• _The task_
When a line below contains the string "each", show that line.

• _Recorded information_
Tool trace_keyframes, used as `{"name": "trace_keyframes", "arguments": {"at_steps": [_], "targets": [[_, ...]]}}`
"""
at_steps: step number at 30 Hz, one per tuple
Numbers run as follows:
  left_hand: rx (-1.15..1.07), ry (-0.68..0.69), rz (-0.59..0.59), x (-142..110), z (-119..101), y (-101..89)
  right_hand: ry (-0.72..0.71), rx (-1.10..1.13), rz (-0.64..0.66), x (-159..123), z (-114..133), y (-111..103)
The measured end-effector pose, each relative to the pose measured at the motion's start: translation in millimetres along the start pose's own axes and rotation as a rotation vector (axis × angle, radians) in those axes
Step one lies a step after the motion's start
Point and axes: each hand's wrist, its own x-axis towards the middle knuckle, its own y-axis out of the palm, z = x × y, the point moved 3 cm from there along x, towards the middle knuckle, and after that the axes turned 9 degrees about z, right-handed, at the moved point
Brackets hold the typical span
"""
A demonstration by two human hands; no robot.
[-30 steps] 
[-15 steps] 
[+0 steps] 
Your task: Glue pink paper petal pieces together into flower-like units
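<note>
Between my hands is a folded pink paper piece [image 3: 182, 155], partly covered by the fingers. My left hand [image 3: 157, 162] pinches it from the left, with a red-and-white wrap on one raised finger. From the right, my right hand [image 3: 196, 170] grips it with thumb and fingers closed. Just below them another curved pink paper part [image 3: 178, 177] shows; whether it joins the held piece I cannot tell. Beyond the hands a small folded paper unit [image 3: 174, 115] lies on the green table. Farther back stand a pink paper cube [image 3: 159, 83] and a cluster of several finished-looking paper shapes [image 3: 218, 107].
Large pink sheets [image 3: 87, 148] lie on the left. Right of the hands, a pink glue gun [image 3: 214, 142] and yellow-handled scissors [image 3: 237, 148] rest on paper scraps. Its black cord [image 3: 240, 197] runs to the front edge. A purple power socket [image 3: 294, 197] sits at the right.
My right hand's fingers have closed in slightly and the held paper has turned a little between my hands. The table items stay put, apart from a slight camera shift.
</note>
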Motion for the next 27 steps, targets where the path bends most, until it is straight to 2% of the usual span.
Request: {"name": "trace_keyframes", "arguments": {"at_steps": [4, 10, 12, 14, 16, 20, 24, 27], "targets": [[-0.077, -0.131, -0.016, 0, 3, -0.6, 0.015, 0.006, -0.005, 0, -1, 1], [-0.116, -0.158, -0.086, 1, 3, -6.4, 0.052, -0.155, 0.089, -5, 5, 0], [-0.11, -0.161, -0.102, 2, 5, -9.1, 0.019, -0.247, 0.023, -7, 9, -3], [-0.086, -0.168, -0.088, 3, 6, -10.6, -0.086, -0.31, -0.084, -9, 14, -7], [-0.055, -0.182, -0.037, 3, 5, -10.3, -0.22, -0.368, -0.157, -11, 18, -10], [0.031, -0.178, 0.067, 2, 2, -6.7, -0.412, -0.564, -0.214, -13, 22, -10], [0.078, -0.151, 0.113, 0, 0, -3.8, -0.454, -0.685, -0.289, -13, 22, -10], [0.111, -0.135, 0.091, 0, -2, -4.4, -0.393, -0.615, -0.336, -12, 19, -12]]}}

• _Answer to this task_
The measured end-effector pose, each relative to the pose measured at the motion's start: translation in millimetres along the start pose's own axes and rotation as a rotation vector (axis × angle, radians) in those axes
Point and axes: each hand's wrist, its own x-axis towards the middle knuckle, its own y-axis out of the palm, z = x × y, the point moved 3 cm from there along x, towards the middle knuckle, and after that the axes turned 9 degrees about z, right-handed, at the moved point

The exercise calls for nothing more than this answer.